# Directions for this task:
With pictures removed, print the listing exactly.
Start of Block
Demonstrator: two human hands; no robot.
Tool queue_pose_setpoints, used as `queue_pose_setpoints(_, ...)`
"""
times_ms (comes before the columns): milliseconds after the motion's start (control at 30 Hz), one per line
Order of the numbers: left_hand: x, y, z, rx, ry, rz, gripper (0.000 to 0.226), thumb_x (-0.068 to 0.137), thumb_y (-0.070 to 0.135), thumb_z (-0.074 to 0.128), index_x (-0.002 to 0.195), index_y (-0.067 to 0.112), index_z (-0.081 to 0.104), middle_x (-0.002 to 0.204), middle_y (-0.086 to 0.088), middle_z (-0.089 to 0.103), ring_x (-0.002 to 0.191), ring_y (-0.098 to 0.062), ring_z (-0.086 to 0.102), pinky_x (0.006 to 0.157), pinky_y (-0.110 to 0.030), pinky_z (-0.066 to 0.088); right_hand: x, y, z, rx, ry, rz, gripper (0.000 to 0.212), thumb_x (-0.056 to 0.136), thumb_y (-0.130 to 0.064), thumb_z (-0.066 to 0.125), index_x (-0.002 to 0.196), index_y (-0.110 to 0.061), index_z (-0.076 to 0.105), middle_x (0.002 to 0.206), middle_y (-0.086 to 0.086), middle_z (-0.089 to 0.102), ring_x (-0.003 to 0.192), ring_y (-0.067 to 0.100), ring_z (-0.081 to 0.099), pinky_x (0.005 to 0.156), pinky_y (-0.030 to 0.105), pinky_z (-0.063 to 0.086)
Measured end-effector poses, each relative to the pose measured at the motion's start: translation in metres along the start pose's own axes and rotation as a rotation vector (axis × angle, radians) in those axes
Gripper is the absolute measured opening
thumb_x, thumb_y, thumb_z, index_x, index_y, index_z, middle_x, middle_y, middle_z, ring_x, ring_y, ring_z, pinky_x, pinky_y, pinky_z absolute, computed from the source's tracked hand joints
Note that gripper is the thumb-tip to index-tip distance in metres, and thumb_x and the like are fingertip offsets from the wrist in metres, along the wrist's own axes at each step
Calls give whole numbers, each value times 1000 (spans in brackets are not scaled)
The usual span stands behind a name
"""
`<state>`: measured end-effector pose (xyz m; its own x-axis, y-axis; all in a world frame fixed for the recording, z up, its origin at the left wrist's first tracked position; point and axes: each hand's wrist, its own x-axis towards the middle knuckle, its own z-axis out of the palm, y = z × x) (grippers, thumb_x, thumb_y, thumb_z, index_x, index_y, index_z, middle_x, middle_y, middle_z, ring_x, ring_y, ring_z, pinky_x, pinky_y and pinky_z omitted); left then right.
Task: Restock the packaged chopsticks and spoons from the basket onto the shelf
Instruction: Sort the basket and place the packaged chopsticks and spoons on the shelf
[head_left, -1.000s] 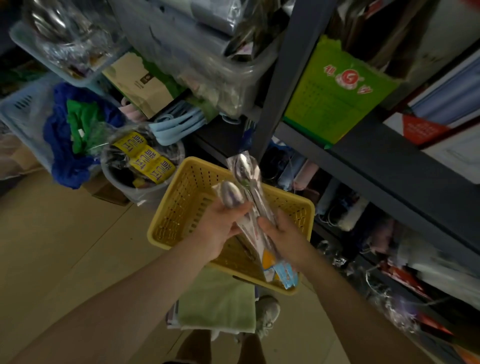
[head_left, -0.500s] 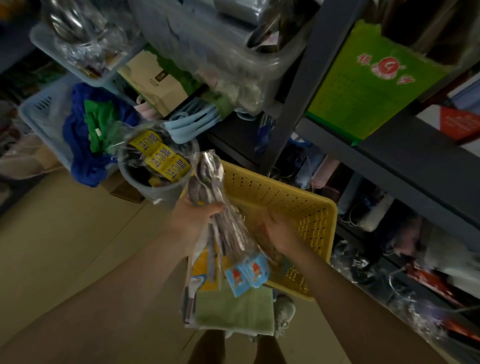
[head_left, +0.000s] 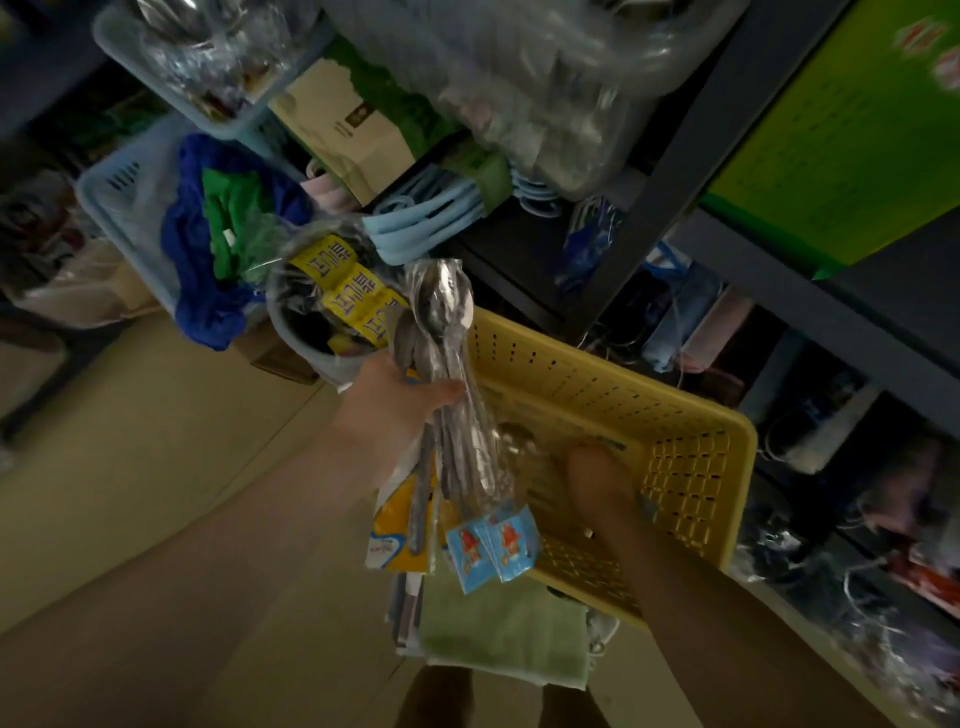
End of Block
# Answer area:
Demonstrator: two human hands; no robot.
Tool queue_pose_setpoints, used as `queue_pose_setpoints(_, ...)`
"""
times_ms (comes before the columns): milliseconds after the motion's start (control at 30 Hz), one per line
Order of the numbers: left_hand: x, y, z, rx, ry, rz, gripper (0.000 to 0.226), thumb_x (-0.068 to 0.137), thumb_y (-0.070 to 0.135), thumb_z (-0.074 to 0.128), index_x (-0.002 to 0.195), index_y (-0.067 to 0.112), index_z (-0.081 to 0.104), middle_x (-0.002 to 0.204), middle_y (-0.086 to 0.088), middle_z (-0.089 to 0.103), ring_x (-0.002 to 0.191), ring_y (-0.098 to 0.062), ring_z (-0.086 to 0.102), pinky_x (0.006 to 0.157), pinky_y (-0.110 to 0.030), pinky_z (-0.066 to 0.088); right_hand: x, y, z, rx, ry, rz, gripper (0.000 to 0.212), thumb_x (-0.056 to 0.136), thumb_y (-0.130 to 0.064), thumb_z (-0.066 to 0.125), index_x (-0.002 to 0.196), index_y (-0.110 to 0.061), index_z (-0.076 to 0.105), middle_x (0.002 to 0.206), middle_y (-0.086 to 0.086), middle_z (-0.089 to 0.102), ring_x (-0.003 to 0.192), ring_y (-0.067 to 0.100), ring_z (-0.081 to 0.099), pinky_x (0.005 to 0.156), pinky_y (-0.030 to 0.105), pinky_z (-0.063 to 0.086)
Measured end-effector poses, each relative to the pose measured at the motion's start: translation in metres along the start pose's own axes and rotation as a rotation vector (axis × angle, radians) in those axes
Gripper is the absolute measured opening
thumb_x, thumb_y, thumb_z, index_x, index_y, index_z, middle_x, middle_y, middle_z, ring_x, ring_y, ring_z, pinky_x, pinky_y, pinky_z absolute, computed from the source's tracked hand joints
Note that gripper is the thumb-tip to index-tip distance in metres, and thumb_x and the like are fingertip offsets from the wrist in metres, along the wrist's own axes at each step
Calls give whole numbers, each value times 1000 (spans in brackets are not scaled)
The usual span stands behind a name
"""
`<state>`: measured end-effector pose (xyz m; its own x-axis, y-axis; all in a world frame fixed for the recording, z up, its origin at the left wrist's first tracked position; point and axes: each hand's wrist, its own x-axis towards the middle knuckle, its own z-axis out of the palm, y = z × x) (grippers, thumb_x, thumb_y, thumb_z, index_x, index_y, index_z, middle_x, middle_y, middle_z, ring_x, ring_y, ring_z, pinky_x, pinky_y and pinky_z omitted); left then right.
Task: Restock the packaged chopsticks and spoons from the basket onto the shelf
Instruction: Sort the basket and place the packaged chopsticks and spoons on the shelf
[head_left, -1.000s] 
[head_left, -0.500s] 
[head_left, +0.000s] 

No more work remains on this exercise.